> **The problem**:
Only one stretch of the records below should be repeated. It starts with the line containing "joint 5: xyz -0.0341" and goes on through the line containing "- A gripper", exactly as written.

> **Data to use**:
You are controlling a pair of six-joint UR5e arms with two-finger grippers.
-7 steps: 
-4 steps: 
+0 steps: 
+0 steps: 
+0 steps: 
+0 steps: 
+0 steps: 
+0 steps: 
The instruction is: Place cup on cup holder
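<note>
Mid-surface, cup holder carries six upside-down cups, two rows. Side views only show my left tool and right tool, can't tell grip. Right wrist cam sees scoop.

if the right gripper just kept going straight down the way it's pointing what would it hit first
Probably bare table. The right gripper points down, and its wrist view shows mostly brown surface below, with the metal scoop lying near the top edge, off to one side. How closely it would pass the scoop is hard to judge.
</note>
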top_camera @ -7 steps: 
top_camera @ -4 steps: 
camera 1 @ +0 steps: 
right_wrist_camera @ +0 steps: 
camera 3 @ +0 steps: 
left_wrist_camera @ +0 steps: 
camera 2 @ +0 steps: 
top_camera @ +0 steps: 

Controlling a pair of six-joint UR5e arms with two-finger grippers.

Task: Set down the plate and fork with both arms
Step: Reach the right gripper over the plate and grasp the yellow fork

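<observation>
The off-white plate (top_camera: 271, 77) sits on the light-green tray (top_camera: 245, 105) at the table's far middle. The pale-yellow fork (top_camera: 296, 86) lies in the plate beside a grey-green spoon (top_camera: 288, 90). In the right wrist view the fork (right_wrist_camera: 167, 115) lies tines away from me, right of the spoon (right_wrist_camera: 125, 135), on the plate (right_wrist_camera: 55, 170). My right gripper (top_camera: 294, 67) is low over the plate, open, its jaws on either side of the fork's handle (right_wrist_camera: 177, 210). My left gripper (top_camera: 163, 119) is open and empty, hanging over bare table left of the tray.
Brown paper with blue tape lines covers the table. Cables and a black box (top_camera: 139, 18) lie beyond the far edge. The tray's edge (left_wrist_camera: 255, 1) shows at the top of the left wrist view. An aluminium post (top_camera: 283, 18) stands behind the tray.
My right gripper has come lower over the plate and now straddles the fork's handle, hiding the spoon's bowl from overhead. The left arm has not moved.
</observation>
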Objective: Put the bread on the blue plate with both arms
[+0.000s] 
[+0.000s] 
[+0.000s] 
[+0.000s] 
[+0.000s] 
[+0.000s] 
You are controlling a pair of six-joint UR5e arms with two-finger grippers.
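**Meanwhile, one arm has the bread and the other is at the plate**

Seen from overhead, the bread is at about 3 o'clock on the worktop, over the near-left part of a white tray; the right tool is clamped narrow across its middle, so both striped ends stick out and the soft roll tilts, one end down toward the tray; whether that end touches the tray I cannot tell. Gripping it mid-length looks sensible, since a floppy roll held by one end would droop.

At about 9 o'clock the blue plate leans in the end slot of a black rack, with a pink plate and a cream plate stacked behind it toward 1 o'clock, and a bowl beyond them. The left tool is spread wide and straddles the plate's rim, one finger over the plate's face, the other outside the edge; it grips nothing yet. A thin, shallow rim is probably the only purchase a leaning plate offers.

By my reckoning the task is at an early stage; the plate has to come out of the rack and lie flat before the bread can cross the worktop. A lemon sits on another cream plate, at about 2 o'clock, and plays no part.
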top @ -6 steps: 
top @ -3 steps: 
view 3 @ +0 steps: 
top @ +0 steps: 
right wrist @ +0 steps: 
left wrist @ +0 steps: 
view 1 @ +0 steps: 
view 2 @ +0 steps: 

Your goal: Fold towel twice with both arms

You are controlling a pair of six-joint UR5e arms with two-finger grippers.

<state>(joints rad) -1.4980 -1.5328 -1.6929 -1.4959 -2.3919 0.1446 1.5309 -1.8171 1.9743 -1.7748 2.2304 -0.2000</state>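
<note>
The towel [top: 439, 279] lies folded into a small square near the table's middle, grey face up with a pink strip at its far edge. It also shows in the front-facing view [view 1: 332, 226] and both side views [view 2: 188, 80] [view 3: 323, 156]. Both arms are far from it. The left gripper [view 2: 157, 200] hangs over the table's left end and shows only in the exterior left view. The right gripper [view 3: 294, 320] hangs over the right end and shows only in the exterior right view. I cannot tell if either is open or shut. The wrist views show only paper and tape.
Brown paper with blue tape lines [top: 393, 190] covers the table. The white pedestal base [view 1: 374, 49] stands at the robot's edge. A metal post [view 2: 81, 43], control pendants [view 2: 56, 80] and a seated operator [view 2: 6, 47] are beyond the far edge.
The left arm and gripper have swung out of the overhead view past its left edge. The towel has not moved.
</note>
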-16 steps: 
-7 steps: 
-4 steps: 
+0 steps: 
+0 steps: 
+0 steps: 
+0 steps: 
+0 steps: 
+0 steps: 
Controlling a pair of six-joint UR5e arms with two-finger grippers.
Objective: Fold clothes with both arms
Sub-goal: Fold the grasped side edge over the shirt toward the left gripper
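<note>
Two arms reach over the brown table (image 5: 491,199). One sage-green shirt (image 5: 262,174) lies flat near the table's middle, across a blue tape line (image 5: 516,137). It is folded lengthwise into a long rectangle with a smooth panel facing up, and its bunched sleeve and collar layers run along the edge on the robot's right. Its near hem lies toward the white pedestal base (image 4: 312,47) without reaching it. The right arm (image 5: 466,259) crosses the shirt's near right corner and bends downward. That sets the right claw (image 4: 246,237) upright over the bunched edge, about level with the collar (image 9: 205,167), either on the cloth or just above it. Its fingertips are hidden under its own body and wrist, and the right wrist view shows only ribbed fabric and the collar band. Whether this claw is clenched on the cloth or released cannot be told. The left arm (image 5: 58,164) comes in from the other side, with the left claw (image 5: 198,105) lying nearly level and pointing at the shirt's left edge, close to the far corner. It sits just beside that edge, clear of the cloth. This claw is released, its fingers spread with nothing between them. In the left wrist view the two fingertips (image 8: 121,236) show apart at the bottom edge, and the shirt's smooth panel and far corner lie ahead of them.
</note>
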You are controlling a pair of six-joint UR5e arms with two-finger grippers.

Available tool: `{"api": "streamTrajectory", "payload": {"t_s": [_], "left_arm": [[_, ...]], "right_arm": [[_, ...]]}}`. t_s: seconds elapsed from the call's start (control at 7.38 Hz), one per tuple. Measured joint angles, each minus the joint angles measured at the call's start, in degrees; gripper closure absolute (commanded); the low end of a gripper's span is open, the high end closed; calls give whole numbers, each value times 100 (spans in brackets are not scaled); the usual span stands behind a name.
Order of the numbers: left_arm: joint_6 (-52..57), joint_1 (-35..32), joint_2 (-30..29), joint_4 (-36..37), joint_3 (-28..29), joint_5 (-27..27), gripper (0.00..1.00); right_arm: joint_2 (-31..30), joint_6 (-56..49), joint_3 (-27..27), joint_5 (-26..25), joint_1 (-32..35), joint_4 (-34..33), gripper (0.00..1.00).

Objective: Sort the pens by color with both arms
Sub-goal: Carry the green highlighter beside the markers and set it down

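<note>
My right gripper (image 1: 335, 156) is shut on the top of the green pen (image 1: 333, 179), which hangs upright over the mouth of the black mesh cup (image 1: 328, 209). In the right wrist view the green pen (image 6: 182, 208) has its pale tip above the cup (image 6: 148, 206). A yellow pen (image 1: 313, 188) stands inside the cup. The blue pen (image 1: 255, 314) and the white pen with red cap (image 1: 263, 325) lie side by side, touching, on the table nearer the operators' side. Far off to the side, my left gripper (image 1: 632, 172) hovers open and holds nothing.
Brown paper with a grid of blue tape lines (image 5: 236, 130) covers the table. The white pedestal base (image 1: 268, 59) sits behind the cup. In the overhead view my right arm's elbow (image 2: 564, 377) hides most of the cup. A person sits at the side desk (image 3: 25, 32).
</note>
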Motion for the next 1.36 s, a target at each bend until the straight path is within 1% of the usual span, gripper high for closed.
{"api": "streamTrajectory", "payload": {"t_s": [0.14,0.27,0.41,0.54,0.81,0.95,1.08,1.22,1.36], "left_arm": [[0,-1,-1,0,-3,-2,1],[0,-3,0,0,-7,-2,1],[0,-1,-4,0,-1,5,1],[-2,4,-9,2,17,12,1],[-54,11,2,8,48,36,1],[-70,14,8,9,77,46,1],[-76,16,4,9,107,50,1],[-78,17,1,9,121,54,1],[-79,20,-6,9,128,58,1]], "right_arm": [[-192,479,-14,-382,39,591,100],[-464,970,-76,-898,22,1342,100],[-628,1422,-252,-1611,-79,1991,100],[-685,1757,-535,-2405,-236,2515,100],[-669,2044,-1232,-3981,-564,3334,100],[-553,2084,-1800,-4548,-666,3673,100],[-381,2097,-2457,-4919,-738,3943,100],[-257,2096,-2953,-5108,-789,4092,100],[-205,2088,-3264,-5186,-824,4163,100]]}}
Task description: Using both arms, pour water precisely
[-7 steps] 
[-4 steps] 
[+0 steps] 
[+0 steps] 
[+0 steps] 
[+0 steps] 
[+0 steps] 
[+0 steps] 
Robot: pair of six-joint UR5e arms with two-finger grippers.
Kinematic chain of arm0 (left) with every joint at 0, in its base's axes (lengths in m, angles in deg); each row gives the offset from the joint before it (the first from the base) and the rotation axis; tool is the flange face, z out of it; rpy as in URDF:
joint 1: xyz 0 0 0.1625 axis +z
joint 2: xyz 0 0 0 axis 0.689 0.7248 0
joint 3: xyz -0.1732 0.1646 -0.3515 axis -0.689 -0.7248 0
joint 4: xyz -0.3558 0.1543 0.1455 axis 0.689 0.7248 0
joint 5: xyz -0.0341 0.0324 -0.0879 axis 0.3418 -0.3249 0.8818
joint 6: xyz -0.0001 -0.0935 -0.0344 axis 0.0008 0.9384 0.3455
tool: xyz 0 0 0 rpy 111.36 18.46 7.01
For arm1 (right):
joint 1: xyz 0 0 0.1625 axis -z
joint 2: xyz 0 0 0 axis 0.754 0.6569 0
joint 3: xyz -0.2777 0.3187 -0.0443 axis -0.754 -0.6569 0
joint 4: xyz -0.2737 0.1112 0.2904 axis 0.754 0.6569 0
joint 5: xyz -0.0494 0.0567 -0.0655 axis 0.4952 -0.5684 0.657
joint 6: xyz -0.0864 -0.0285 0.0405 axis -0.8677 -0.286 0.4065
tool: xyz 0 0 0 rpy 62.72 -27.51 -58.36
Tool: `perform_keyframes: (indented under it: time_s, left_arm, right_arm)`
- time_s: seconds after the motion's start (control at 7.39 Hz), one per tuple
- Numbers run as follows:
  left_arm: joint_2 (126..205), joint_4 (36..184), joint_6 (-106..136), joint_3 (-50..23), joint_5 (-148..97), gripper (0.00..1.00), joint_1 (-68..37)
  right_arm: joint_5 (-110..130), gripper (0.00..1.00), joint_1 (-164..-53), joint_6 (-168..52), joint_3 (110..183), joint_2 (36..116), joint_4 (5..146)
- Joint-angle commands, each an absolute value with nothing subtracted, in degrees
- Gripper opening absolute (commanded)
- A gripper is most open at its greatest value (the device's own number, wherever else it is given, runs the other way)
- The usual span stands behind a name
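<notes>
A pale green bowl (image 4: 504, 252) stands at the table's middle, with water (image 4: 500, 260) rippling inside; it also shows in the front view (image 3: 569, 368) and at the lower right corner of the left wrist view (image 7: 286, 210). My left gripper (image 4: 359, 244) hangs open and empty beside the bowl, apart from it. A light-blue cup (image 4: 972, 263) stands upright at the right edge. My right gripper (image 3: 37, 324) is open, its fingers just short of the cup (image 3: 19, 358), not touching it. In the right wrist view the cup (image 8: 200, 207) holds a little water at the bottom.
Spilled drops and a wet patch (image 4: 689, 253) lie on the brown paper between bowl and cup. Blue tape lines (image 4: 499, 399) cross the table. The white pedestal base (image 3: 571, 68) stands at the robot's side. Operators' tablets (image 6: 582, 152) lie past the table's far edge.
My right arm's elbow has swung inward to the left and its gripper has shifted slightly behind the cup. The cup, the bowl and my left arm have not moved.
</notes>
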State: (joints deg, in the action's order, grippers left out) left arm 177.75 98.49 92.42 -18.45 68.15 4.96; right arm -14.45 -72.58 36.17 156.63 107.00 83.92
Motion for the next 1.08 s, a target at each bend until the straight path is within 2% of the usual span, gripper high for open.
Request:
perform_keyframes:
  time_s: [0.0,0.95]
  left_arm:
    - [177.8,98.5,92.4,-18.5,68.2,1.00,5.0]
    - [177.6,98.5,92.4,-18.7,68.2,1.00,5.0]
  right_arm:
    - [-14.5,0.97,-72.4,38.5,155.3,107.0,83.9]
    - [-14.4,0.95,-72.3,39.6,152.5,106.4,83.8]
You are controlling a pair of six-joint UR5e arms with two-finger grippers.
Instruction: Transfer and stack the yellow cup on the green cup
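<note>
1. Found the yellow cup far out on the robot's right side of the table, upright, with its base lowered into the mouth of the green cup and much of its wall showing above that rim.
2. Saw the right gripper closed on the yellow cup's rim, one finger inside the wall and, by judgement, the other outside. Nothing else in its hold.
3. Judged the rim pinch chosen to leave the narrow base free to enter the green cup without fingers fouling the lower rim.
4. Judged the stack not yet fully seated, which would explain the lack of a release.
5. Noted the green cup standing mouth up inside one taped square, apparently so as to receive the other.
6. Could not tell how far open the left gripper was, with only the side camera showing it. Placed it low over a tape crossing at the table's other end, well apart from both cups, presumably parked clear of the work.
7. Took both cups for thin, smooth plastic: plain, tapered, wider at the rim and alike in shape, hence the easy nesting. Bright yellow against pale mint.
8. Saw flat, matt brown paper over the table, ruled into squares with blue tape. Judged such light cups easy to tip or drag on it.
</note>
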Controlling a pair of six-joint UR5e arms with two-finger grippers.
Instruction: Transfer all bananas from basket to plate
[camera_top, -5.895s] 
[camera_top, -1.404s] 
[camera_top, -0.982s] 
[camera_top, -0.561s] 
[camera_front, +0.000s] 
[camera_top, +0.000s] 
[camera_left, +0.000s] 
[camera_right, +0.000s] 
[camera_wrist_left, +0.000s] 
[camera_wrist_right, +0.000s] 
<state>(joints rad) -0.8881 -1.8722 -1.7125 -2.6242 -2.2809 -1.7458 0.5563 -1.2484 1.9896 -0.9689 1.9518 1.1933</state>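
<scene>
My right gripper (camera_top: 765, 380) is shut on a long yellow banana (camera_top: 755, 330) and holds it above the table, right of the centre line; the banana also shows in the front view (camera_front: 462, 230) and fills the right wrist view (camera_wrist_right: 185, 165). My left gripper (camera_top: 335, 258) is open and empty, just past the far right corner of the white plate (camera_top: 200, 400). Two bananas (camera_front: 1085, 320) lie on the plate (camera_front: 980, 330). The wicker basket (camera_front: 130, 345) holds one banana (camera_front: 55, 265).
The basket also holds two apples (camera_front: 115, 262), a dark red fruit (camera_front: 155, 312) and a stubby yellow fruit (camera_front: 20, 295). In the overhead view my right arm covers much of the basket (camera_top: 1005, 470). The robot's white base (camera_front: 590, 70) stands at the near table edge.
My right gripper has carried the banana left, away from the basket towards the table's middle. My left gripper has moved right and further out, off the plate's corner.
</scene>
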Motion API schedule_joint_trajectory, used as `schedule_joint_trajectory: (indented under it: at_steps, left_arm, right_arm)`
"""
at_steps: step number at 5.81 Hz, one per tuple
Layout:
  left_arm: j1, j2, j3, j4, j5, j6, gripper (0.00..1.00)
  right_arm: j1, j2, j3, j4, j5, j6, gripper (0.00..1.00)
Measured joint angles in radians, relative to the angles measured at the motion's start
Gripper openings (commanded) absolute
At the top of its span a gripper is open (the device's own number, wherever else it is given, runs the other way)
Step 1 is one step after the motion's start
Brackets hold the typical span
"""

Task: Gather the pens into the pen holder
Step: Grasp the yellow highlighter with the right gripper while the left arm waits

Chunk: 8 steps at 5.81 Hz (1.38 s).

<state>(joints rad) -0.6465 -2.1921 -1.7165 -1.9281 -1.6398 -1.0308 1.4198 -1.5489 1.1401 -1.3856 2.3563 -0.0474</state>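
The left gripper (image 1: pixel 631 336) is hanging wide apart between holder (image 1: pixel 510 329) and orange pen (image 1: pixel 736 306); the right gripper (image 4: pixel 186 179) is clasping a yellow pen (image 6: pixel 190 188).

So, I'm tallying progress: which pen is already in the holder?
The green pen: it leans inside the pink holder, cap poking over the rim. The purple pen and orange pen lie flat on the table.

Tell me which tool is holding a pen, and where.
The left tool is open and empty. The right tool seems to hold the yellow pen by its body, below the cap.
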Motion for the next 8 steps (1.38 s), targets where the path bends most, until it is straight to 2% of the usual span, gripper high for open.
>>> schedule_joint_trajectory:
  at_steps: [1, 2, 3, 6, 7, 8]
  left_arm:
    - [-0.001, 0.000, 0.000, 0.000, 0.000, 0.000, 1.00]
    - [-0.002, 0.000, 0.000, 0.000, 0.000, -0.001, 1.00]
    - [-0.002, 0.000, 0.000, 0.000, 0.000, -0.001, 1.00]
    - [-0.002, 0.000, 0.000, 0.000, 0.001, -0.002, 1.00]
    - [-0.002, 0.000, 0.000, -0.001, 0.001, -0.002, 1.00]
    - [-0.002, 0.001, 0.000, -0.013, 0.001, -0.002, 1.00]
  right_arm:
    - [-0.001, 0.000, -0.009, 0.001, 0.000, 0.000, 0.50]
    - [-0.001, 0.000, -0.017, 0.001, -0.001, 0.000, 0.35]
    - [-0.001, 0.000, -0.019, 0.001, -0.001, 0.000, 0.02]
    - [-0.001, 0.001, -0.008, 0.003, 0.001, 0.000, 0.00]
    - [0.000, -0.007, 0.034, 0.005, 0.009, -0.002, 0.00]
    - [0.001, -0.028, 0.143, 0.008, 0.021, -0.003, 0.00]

> **Solution to this exercise**:
joint 5: xyz -0.0341 0.0324 -0.0879 axis 0.3418 -0.3249 0.8818
joint 6: xyz -0.0001 -0.0935 -0.0344 axis 0.0008 0.9384 0.3455
tool: xyz 0 0 0 rpy 111.36 18.46 7.01
For arm1 (right):
joint 1: xyz 0 0 0.1625 axis -z
joint 2: xyz 0 0 0 axis 0.754 0.6569 0
joint 3: xyz -0.2777 0.3187 -0.0443 axis -0.754 -0.6569 0
joint 4: xyz -0.2737 0.1112 0.2904 axis 0.754 0.6569 0
joint 5: xyz -0.0494 0.0567 -0.0655 axis 0.4952 -0.5684 0.657
joint 6: xyz -0.0864 -0.0285 0.0405 axis -0.8677 -0.286 0.4065
tool: xyz 0 0 0 rpy 62.72 -27.51 -58.36
Tool: `perform_keyframes: (indented under it: time_s, left_arm, right_arm)`
- time_s: seconds after the motion's start (control at 7.39 Hz), one per tuple
- Numbers run as follows:
  left_arm: joint_2 (126..205), joint_4 (36..184), joint_6 (-106..136), joint_3 (-50..23), joint_5 (-148..97), gripper (0.00..1.00), joint_1 (-68..37)
  right_arm: joint_5 (-110..130), gripper (0.00..1.00), joint_1 (-164..-53), joint_6 (-168..52), joint_3 (110..183), joint_2 (36..116), joint_4 (5..146)
- Joint-angle commands, each an absolute value with nothing subtracted, in degrees
- Gripper opening absolute (commanded)
- A gripper is most open at its greatest value (the device's own number, wherever else it is given, runs the other way)

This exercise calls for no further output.